**WORK ORDER:** Of all the entries below, retype only the lines from the one with "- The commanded" through the one with "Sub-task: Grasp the", exactly as they appear.

Segment Open

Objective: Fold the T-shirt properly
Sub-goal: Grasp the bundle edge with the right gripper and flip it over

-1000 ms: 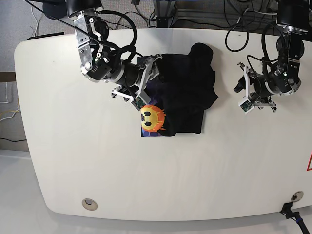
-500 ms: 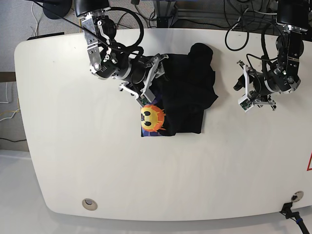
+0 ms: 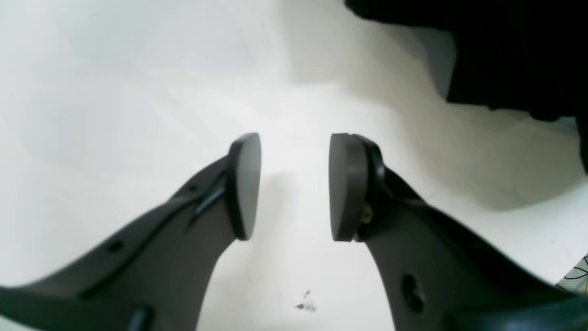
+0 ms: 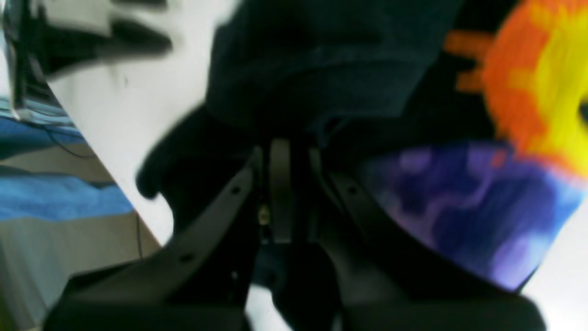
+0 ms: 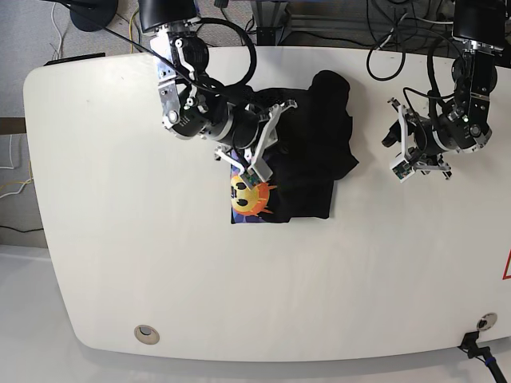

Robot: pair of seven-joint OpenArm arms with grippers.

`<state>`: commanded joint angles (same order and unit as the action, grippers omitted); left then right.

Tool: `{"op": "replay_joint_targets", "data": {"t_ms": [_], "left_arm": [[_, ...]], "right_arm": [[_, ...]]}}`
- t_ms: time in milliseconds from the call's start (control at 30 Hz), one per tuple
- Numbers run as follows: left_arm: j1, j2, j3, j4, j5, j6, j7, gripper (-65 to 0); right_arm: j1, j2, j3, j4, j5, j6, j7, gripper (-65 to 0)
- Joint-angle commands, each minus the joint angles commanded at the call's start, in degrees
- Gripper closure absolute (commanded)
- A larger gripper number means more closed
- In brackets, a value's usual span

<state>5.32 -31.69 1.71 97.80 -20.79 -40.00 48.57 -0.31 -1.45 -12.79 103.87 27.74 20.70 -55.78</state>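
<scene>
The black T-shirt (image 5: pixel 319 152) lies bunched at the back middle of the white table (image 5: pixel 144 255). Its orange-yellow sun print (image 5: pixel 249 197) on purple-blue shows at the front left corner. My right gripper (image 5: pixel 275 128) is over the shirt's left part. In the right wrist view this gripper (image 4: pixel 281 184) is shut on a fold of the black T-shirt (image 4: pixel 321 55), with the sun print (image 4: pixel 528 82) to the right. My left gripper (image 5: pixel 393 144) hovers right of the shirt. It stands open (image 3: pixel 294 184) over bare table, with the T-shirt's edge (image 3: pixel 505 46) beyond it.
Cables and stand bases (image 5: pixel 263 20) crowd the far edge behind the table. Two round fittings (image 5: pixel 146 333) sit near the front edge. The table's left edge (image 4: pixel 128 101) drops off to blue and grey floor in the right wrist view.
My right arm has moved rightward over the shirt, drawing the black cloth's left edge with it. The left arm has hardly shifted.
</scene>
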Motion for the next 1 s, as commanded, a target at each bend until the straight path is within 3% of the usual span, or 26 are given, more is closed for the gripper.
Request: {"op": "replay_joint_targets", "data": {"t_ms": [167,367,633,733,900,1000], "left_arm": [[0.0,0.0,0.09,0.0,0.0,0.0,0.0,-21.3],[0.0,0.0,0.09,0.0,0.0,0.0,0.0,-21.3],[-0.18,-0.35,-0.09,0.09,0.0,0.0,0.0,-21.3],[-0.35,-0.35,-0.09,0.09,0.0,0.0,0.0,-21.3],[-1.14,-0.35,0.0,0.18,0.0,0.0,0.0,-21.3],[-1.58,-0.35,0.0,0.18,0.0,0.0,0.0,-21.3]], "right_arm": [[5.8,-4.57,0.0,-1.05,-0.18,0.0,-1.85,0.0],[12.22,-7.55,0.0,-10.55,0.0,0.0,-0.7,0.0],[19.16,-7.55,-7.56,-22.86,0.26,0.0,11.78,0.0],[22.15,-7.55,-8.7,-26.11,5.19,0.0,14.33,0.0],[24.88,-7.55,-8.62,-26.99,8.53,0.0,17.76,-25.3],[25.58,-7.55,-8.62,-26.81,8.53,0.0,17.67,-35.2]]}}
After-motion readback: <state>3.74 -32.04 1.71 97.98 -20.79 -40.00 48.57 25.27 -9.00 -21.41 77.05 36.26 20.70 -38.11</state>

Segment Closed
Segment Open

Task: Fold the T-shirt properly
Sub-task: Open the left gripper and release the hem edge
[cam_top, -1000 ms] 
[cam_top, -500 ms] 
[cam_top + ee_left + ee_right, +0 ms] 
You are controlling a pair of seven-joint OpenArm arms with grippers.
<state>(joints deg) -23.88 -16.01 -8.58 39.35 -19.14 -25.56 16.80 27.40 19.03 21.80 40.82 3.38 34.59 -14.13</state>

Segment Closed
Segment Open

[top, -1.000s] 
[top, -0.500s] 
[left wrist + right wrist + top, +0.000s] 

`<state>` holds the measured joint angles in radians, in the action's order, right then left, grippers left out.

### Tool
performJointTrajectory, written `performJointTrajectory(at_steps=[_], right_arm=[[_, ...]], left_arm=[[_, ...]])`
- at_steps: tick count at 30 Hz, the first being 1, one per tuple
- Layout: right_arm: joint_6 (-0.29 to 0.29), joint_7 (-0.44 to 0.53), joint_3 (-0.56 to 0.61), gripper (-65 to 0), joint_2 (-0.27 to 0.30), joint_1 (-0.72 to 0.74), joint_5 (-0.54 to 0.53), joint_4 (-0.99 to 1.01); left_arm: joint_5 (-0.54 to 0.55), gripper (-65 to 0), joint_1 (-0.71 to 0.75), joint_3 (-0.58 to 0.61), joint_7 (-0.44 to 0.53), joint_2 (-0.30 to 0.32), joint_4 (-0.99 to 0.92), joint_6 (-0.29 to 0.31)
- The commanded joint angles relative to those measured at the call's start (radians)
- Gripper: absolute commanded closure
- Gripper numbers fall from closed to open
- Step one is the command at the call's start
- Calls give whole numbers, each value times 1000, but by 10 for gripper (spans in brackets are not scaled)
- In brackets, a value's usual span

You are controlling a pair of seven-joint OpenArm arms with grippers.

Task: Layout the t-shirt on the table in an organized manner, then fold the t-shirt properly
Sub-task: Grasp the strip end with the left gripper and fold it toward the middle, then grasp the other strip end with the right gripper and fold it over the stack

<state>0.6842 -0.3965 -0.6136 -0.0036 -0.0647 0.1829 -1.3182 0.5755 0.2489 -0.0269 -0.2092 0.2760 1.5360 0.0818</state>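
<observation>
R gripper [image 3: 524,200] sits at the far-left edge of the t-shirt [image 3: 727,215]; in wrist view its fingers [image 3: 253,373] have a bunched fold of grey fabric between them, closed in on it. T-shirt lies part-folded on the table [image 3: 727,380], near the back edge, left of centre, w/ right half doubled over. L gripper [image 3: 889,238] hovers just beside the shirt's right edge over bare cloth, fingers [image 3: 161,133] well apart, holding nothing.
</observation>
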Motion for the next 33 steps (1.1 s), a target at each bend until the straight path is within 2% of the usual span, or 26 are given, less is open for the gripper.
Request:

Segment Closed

**YOUR SOLUTION:**
- The commanded joint angles relative to those measured at the call's start (radians)
- Gripper: absolute commanded closure
- Gripper numbers fall from closed to open
- Step one is the command at the call's start
- Calls give whole numbers, each value times 1000, but by 10 for gripper (spans in brackets are not scaled)
- In brackets, a value's usual span

You are controlling a pair of seven-joint OpenArm arms with grippers.

Task: Layout the t-shirt on the table in an organized manner, then fold the t-shirt properly
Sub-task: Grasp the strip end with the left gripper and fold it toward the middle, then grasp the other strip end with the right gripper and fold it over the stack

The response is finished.